Type of Captcha	Rate per 1000
Text Captcha	$0.5 - $1
ReCAPTCHA V2	$2.99
ReCAPTCHA V3	$2.99
Rotate Captcha	$0.5
hCaptcha	$2.99

The price depends completely on the difficulty of the captcha, for example the text captchas cost almost a third of any “image selection captcha”. However, this is still incredibly cheap considering the rate is per 1000 correctly solved captcha’s.

Now with the basic history / overview of what captcha solving services are and why they exist out of the way, we can begin to draft a method. The general outline of this post is as follows:

Figure out the type of captcha
Locate the site-key
Integrate captcha service
Submit the form + token

This guide will show you how to perform basic (complex) sign-up operations on a CAPTCHA-protected form / website. Before proceeding, make sure you have the following:

Python 3.6+ (latest)
Python libraries used: [requests, BeautifulSoup4]
Captcha service (like 2captcha)

Identifying the type of captcha

Unfortunately there is not one universal type of captcha, this causes us to identify which captcha we need to solve in order to get the right response from our 3rd captcha service.

The good thing is: Google’s reCAPTCHA v2 and v3 are by far the most widely used. In this post I’ll focus mainly on telling the difference between v2 and v3 because they can be quite similar. Here is a general outline of their differences:

	ReCAPTCHA v2	ReCAPTCHA v3
Verification	Random challenging	automatic “scoring system”
Versions	visible and invisible	only invisible
Backend	HTML based	JavaScript based

The main take away from this, if you can’t see the captcha then its most likely reCAPTCHA v3. If it’s visible (“I’m not a robot” checkbox) upon loading the form it is definitely v2. The key difference between these is their verification system, v2 forces users to fill out the captcha randomly while v3 has a “risk assessment” system. This isn’t super important for what we are doing, but it’s just something to remember as later on you may have issues related to this.

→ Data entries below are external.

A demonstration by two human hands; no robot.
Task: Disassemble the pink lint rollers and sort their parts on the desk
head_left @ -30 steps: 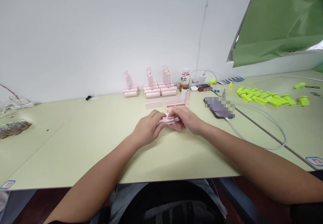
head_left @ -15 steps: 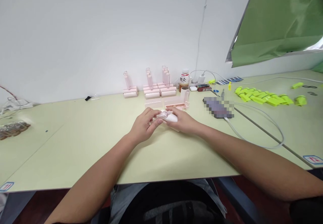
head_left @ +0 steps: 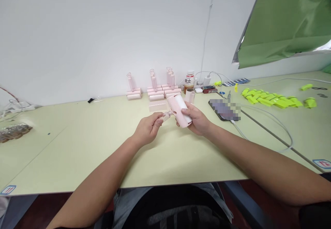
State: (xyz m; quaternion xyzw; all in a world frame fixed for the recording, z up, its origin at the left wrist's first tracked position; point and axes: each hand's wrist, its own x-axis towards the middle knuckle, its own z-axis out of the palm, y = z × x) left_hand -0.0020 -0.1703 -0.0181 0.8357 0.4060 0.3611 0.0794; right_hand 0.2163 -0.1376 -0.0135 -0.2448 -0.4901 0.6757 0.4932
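Note:
My right hand [head_left: 198, 120] grips a lint roller head [head_left: 178, 109], a pale pink cylindrical shell with a white roll showing along one side. The head is tilted above the table, and a small round hole in the shell faces left. In my closed left hand [head_left: 147, 129] is a clear pinkish handle [head_left: 166, 116], mostly covered by the fingers. Its tip points at the shell near the hole; whether they touch I cannot tell. Behind my left hand lies a flat translucent pink piece [head_left: 157, 105]. An upright roll [head_left: 189, 95] stands behind my right hand.
Several pink lint rollers [head_left: 156, 94] with upright handles line the wall. Beside them stands a labelled bottle [head_left: 189, 81]. To the right are a phone [head_left: 222, 110] on a white cable and several neon-yellow pieces [head_left: 274, 99]. A wrapped bundle [head_left: 15, 132] lies far left.
My hands have moved apart slightly. The white roll now shows inside a pink shell, raised and tilted in my right hand. The open pink shell behind my hands no longer shows on the table.

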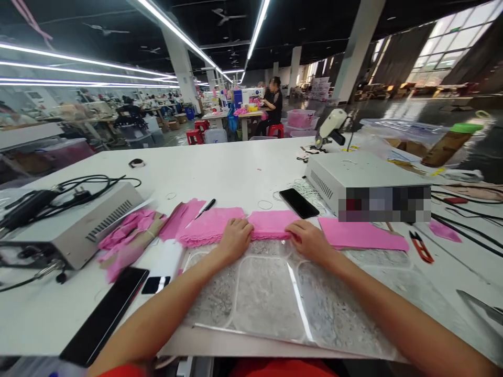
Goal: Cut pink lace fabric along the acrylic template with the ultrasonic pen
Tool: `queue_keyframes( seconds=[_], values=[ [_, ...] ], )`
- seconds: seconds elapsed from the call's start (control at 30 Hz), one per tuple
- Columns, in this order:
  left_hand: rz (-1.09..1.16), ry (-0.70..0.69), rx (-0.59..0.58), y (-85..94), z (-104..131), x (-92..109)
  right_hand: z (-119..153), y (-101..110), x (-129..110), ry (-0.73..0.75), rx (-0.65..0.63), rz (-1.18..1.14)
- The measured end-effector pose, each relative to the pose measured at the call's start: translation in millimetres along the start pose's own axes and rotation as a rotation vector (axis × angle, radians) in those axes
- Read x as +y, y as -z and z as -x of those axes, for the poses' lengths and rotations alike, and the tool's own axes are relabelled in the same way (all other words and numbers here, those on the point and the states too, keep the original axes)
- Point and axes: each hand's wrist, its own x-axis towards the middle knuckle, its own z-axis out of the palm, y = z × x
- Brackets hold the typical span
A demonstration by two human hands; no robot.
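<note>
A broad white worktop point(204, 170) fills the view; along its near edge lies a glossy transparent plastic mat point(263, 303), smooth enough that cloth might slide if pushed unevenly. A boxy grey metal case point(377, 170) stands toward the worktop's right edge, and a vented grey metal unit point(73, 230) with black cables toward its left edge; a snagged cable could drag loose things along. Between them, toward the mat's far edge, lies thin bright pink cloth point(214, 225) in layered pieces, ruffled along its near edge at the left; the layers could slip out of line if the hands pull unequally. The right hand's point(310, 238) grip is narrow, thumb and fingers pinching the near edge of the middle piece. The left hand point(237, 238) has its fingers curled on the cloth; whether that grip pinches or only presses, I cannot tell. A flat black smartphone point(299, 203) lies just beyond the right hand, where a careless reach could knock it. Red-handled snips point(421, 247), toward the worktop's right edge, could nick the cloth if swept together. Smallest, a slim black-and-silver pen-like tool point(208, 207) lies on the left layers and might mark or snag them.
</note>
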Motion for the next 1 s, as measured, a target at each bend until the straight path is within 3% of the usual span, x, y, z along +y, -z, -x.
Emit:
queue_keyframes(
  seconds=[0.13,0.3,0.43,0.53,0.63,0.73,0.9,1.0],
  values=[
    [-0.001,-0.097,0.029,5.6,31,-1,34,3,-23,0.181,-0.043,-0.022],
    [0.014,-0.244,0.012,23.0,90,-1,59,-4,-59,0.408,-0.127,0.016],
    [0.025,-0.272,-0.016,45.5,127,1,60,3,-80,0.439,-0.228,-0.094],
    [0.054,-0.250,-0.025,61.9,138,2,48,9,-83,0.392,-0.303,-0.244],
    [0.069,-0.193,0.003,66.0,127,0,23,5,-70,0.223,-0.230,-0.285],
    [0.048,-0.150,0.045,53.9,97,-2,-10,-8,-51,0.019,-0.180,-0.243],
    [0.011,-0.129,0.057,22.4,39,-6,-46,-32,-36,-0.024,-0.195,-0.173],
    [0.002,-0.103,0.041,11.9,25,-12,-50,-40,-33,-0.025,-0.223,-0.152]
  ],
)
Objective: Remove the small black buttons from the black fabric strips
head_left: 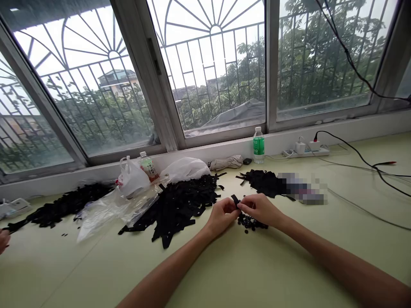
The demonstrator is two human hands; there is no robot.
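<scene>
Between my two hands a short black fabric strip (235, 199) stands up, tilted slightly left. My left hand (222, 217) is closed, pinching the strip between thumb and fingers. From the other side, the fingertips of my right hand (261, 208) close on the same strip; any small piece under them is hidden. Just below the fingers lies a small pile of black round button-like pieces (252, 222), partly covered by my right hand. Left of my hands spreads a large heap of black strips (183, 199), and a smaller heap of strips (265, 182) sits behind my right hand.
Clear plastic bags (105, 214), a white bag (133, 177) and a drink bottle (148, 167) stand left. A green-labelled bottle (258, 146) and a power strip (306, 152) line the sill; cables cross the right side. Another person's hand (4, 240) shows far left by another black heap (70, 203).
</scene>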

Alright, so now that we’ve gone over the major differences hopefully you are now able to discern what type of captcha a website is using relatively quickly.

If you are still having trouble, you can view demo versions of Google’s reCAPTCHA here

Locating the captcha site key

First you will need either Firefox or Google Chrome to have access to their Inspect Element feature. Usually, CTRL+SHIFT+I will work in either browser. Make sure you are also on the page where the CAPTCHA is located because Inspect Element is a tab-specific feature.

In this example I am using Google’s reCAPTCHA demo site. Feel free to follow along with a version of your choosing here!

Since we know what value we are looking for we can use JS in the developer console to locate the element and corresponding site key.

Here is the major difference for v2 and v3 when searching for the key:

For v3 we are looking for a <script> tag in the header that looks like:

<script src="https://www.google.com/recaptcha/api.js?render=_reCAPTCHA_site_key"></script>

For v2 we only have to find the <div> that has the data-sitekey value:

<div class="g-recaptcha" data-sitekey="YOUR_SITE_KEY"></div>

The difference exists because v2 uses HTML while v3 uses JavaScript. Either way, once we have found our site-key, we can proceed in the same fashion by looking at our captcha solver’s API.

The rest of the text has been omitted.